## Exercise directions
Please restate the data below word for word, omitting all images.

## Material provided

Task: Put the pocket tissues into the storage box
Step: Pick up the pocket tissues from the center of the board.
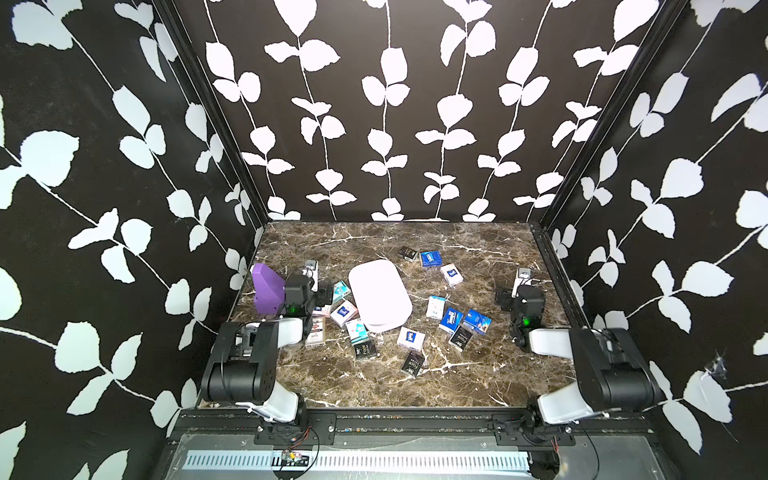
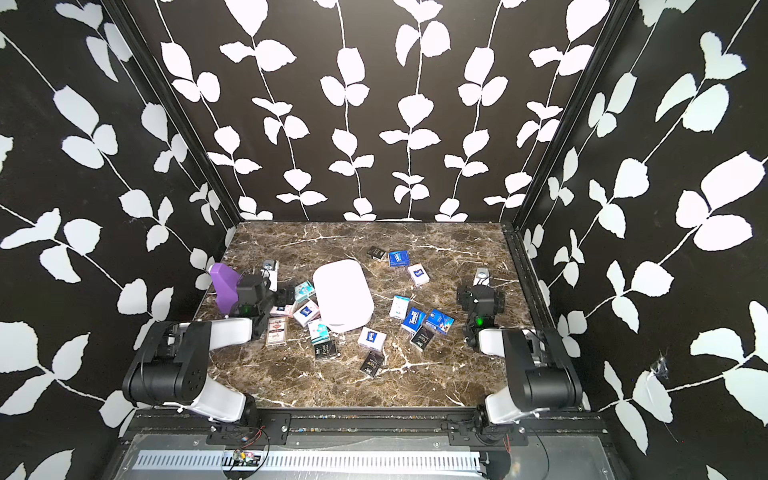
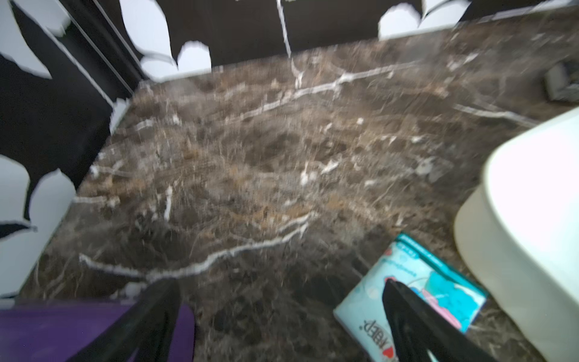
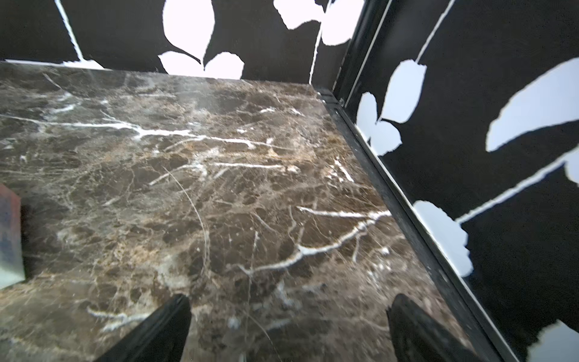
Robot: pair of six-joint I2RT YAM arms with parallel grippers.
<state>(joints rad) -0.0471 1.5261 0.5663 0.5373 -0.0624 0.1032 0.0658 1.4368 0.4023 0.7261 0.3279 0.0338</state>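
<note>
Left gripper (image 3: pixel 279 291) gapes wide, empty. A teal tissue pack (image 3: pixel 419 269) lies under one finger, beside the box (image 3: pixel 532 219). Likely light, squashy, slick film, so pinch across its narrow width. Right gripper (image 4: pixel 288 302) is wide open too, holding nothing.

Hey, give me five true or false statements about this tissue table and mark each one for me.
1. The left claw and the right claw stand open. True.
2. The storage box already holds several packs. False: no pack shows in it; the pocket tissues lie on the table.
3. A purple block stands close to the left claw. True.
4. The right claw grips a black pack. False: it holds nothing.
5. A teal-and-pink pack lies next to the storage box. True.
</note>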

## Response
Task: Put the pocket tissues into the storage box
Step: Pick up the pocket tissues from the center of the board.
Robot: pair of six-joint I2RT YAM arms with parallel grippers.
<state>(joints rad) -0.0471 1.5261 0.5663 0.5373 -0.0624 0.1032 0.0658 1.4368 0.4023 0.7261 0.3279 0.0338</state>
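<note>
Left gripper (image 3: pixel 279 291) gapes wide, empty. A teal tissue pack (image 3: pixel 419 269) lies under one finger, beside the box (image 3: pixel 532 219). Likely light, squashy, slick film, so pinch across its narrow width. Right gripper (image 4: pixel 288 302) is wide open too, holding nothing.

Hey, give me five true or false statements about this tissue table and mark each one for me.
1. The left claw and the right claw stand open. True.
2. The storage box already holds several packs. False: no pack shows in it; the pocket tissues lie on the table.
3. A purple block stands close to the left claw. True.
4. The right claw grips a black pack. False: it holds nothing.
5. A teal-and-pink pack lies next to the storage box. True.
</note>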

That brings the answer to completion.